Семёнов снова отвернулся. Парень, кажется, забавный.
— А за что Макухин тебя невзлюбил?
Филатов нахмурился.
— Ага, значит, и вам накапал… Тогда давайте напрямоту. Андрей Иваныч рекомендовал вам меня как классного дизелиста?
Семёнов кивнул.
— А он не говорил, что я для начальства человек неудобный?
— Почему?
— Спорить люблю, личные мнения при себе держать не умею. Охотно ими делюсь.
— С начальством?
— Бывает, и с ним, — с тем же вызовом продолжал Филатов. — Если имеете в виду лично товарища Макухина. Он всех, кто пониже рангом, винтиками считает. На этой почве и расходились. Работу делал, как положено, а наступать на себя не давал, мозоли от этого бывают.
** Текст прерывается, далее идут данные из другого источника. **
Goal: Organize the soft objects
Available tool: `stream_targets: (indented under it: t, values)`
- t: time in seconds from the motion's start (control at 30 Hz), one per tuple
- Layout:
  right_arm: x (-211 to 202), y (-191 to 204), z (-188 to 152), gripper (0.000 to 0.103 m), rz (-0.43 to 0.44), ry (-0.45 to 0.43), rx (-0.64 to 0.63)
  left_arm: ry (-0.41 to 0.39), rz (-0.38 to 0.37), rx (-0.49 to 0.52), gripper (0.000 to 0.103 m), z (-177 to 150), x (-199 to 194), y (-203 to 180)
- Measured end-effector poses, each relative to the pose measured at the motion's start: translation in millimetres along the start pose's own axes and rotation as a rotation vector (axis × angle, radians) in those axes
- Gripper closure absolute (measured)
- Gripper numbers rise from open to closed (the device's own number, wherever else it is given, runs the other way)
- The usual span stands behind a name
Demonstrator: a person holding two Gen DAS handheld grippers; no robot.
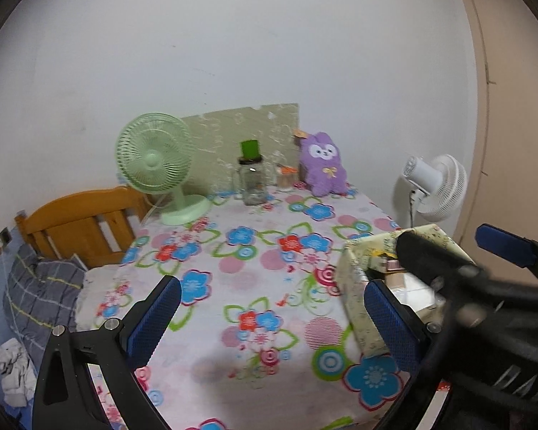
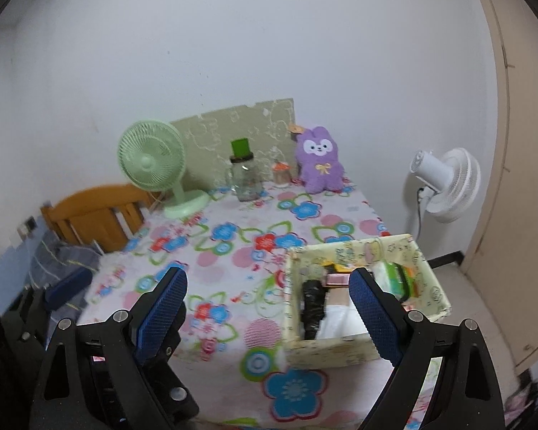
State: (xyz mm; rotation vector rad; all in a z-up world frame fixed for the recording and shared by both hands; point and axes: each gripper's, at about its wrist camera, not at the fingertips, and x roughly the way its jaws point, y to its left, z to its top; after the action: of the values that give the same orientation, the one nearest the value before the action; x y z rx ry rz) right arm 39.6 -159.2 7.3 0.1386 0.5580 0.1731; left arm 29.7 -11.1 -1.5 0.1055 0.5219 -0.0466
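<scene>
Right wrist view shows a flowered tablecloth (image 2: 233,251) spread wide, with a patterned storage box (image 2: 326,353) of soft packets at its near right corner and a purple plush toy (image 2: 317,161) upright at the far edge, between a green fan (image 2: 150,161) and a white fan (image 2: 444,182). The right gripper (image 2: 269,308) hangs with fingers wide apart, nothing between them, one finger over the box. The left gripper (image 1: 272,315) is likewise spread and empty above the cloth.
</scene>
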Motion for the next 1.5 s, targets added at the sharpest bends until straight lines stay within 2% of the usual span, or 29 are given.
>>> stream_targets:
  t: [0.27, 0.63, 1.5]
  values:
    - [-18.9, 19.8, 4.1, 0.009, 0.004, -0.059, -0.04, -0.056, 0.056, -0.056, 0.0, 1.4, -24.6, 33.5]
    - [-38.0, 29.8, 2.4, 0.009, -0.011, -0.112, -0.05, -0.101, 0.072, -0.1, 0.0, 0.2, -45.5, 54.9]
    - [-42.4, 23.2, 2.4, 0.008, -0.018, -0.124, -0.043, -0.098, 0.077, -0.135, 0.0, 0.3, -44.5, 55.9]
Семёнов прошёлся по номеру. Парень — что порох, далеко не лучшее качество для трудной зимовки. Явно любит собой покрасоваться, да и самоуверенности ему не занимать, хотя били его, наверное, часто, у таких жизнь редко течёт гладко, слишком ершистый… Рубит с плеча от простоты? Вряд ли, на простака Филатов не очень-то похож… Прямота, честность? Возможно. Качества превосходные, однако бывает, что такие правдолюбцы начинают «качать права» в самой неподходящей ситуации, когда единственную правду знает только начальник. И тогда прямота, честность и жажда справедливости — жаль, тебя нет рядом, Андрей, могли бы поспорить — выливаются в губительную для коллектива склоку… Не из таких ли правдолюбцев Филатов?
Семёнов колебался. Не взять Филатова — значит, обидеть Андрея, чутью которого привык доверять. Андрей ошибается редко, но всё же такие случаи бывали: слишком многое он прощает людям, в которых, как он говорит, «ни грамма фальши». Но не только из этого, из других важных слагаемых складывается полярник… Было бы время «обкатать на всех режимах», проверить, так нет этого времени… Рискнуть?
— Так что, не берёте?
«Напрягся, сжался, как пружина, — подумал Семёнов. — Силы много, воли — ещё не знаю, а вот такта маловато». И всё же парень чем-то ему нравился.
— Не опережай события, Веня. Женат?
— Рано мне жениться, подожду. Мир хочу посмотреть.
— Поэтому — в Антарктиду?
— Конечно! Одна дорога, говорят, чего стоит, два океана и стоянки в инпортах!
— Родители?
— Мать умерла, отец с мачехой живёт… А других родственников нет, ни здесь, ни за границей, я всё в анкете написал, в отделе кадров.
— Твоя анкета меня не интересует. Учиться дальше собираешься?
— Обойдусь. Валька Горохов, друг детства, за пять лет в институте от зубрёжки высох и сто двадцать получает. А я двести где хочешь заработаю с восемью классами.
— У меня на станции все чему-нибудь учатся, — сказал Семёнов. — И тебе придётся, иначе будешь белой вороной.
— Значит, берёте? — обрадовался Филатов. — А то я уже разволновался.
— С этим условием, — напомнил Семёнов. — Американский учёный будет с нами зимовать, язык можешь выучить.
— Заманчиво! — охотно согласился Филатов.